In this case it sounds like the problem is solved and the tractor is ready to put in service with an expectation of normal performance.
 
/ couldnt resist, ym1700 #30  
The reason I said and suggest checking the water temp is, I have one of them infrared temperature guns and it is inaccurate, I also have a digital test prob that is used in checking HVAC ( air/heat systems), one is used to read the serface tempt, while the other is used to read the interior tempt,
 
/ couldnt resist, ym1700 #31  
I agree you will get better precision measuring the temperature with professional tools. But it seems to me all he needs now is a yes/no answer to whether the overheating problem is solved. So in this case the combination of infrared thermometer, warning light not coming on, and observing no boilover, leads to the conclusion that the repair is now completed (by fixing the leaky hose fitting) and he can put the tractor back in service.

Apparently the only problem was low water level. Also, there could have been boiling at spots in the head allowed by the low system pressure and low antifreeze percentage. (boiling at 212* instead of the 240* +/ - which a 30% coolant blend in a pressurized system would allow.)

Anyhow - it looks like the case is solved. :thumbsup:
 
/ couldnt resist, ym1700
  • Thread Starter
#32  
Well decided to sell..need to free up some cash. Anyone want it $2700 gets it all. Turfs and ags
 
/ couldnt resist, ym1700 #33  
Does it have a loader?

Heck whats it matter i dont need it or want it (well really i want as many as i can get, but that wont happen while im marreid so that wont happen)!

And we all here know the problems! ha
 
/ couldnt resist, ym1700 #34  
Well decided to sell..need to free up some cash. Anyone want it $2700 gets it all.
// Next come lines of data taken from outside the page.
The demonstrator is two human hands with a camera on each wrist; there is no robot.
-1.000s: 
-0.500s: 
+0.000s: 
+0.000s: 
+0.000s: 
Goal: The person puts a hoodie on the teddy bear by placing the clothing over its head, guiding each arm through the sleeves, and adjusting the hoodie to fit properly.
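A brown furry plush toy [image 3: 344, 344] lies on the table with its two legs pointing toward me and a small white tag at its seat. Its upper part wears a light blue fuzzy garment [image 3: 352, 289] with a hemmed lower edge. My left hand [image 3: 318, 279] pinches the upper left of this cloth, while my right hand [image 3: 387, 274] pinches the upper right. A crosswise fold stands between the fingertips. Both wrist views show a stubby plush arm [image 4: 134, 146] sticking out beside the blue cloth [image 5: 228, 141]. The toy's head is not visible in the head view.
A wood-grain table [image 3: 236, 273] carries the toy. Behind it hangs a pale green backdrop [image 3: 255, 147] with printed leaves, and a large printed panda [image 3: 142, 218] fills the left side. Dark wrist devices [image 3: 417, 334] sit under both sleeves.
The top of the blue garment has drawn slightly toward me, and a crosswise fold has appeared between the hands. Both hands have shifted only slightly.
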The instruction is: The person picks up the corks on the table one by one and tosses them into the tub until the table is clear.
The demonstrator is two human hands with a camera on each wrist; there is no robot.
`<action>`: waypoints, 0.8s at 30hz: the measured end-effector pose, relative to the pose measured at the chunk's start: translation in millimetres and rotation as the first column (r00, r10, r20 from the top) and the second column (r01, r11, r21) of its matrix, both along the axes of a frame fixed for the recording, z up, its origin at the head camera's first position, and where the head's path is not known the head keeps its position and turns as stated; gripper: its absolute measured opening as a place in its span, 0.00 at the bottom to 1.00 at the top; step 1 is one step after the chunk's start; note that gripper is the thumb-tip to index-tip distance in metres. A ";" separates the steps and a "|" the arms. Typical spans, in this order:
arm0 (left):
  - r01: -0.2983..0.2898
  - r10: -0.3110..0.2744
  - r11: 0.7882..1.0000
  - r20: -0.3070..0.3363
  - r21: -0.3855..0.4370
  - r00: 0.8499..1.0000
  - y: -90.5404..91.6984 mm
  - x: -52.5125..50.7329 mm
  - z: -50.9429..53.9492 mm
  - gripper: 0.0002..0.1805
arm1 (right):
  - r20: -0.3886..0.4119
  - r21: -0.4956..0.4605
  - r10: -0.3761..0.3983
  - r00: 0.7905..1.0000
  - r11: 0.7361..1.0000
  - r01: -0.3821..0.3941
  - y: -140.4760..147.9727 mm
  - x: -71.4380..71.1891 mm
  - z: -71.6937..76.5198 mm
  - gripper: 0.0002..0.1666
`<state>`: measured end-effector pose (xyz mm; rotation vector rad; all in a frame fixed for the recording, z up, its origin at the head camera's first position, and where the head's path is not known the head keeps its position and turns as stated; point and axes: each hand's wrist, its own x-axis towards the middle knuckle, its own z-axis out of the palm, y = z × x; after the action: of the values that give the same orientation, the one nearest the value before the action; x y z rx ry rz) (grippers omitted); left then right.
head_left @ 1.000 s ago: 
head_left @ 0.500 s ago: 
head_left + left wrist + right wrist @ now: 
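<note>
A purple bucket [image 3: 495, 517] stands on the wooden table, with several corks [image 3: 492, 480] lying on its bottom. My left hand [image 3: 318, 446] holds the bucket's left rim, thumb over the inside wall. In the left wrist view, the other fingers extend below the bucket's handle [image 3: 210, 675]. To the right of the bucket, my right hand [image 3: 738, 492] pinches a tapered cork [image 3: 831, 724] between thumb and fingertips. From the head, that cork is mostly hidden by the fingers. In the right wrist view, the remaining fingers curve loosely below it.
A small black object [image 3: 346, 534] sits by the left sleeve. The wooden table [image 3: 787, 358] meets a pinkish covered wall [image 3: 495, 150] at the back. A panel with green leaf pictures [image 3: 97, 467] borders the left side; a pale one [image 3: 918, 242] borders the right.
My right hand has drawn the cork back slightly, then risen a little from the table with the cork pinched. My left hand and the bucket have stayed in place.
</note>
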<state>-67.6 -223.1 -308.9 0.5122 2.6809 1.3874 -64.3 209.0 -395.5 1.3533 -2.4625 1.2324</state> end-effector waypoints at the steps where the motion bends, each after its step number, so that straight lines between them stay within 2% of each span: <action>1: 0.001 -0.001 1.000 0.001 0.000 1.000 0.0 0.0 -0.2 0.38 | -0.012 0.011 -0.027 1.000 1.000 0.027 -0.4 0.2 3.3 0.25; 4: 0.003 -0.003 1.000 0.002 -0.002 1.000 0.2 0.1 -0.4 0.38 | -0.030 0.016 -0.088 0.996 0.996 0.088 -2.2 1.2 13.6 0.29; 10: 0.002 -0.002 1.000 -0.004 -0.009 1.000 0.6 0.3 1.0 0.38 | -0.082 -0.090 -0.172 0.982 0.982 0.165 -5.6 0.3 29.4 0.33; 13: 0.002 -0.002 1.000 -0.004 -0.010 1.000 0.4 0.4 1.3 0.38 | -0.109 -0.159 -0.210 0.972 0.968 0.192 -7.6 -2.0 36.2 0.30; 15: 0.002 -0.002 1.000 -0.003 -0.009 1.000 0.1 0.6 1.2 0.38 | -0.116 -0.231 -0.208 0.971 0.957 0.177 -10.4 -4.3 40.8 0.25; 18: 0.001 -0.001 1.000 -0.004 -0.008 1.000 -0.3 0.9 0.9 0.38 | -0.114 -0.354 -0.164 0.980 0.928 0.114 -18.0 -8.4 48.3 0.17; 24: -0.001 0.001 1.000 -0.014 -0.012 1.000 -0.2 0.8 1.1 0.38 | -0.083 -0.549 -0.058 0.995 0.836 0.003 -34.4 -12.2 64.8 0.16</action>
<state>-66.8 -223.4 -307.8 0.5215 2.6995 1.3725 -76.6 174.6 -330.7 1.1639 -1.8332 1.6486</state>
Turfs and ags
Shouldn't have any problem selling it, if you do and you need to sale it quick, you might consider putting the AG tires back on, Drop the price to 2,500 then sell the turf's separate for 300, ;) would get you 100 more than you're asking, the lower 2500 price is more attracting to a potential buyer,
 
/ couldnt resist, ym1700 #35  
Yea should sell fast. Was also wondering about the tires. Its bout time to start thinking about food plots. You will sell it fast. I do really hate I can't buy it. But I can only drive one tractor! And I really want a larger ag style tractor to turn a larger bush hog anyway. Like a jd. 10something or a ford 3000. Or even an old Massey but I don't see many of those.
 
/ couldnt resist, ym1700
  • Thread Starter
#36  
no loader, and I already put the ags back on it..:)

I put it on CL in my area and no bites yet..weird kinda they usually go fast. the turfs are practically brand new..so tractor is only like $1800 if you consider the cost of the turfs new.

Why am I selling? Figure one would ask...the workshop I am building is costing me more then I planned and to STAY married, I need to get my cash back out of this tractor..I probably shouldn't have bought it..but...lol
 
/ couldnt resist, ym1700 #40  
Too bad most don't know how much the turfs cost but cause they fit jd as well u may want to sell tractor for like $2200 and sell turfs separate.